--- START ---

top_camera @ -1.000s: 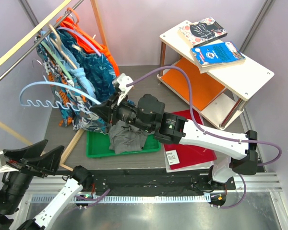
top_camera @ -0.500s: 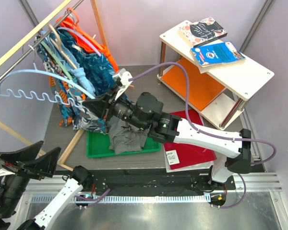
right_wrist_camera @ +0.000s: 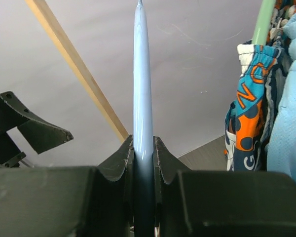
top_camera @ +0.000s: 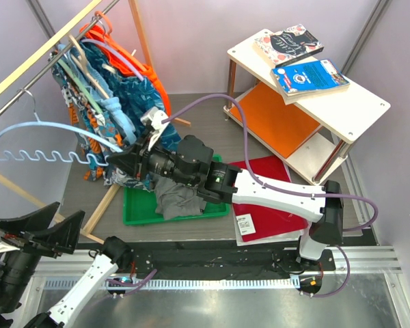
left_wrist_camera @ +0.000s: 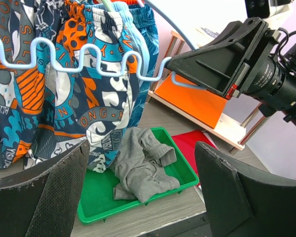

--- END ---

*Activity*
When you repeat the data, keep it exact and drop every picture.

*Task result*
top_camera @ -1.000s: 
top_camera @ -0.500s: 
right_wrist_camera @ +0.000s: 
top_camera @ +0.000s: 
left_wrist_camera @ +0.000s: 

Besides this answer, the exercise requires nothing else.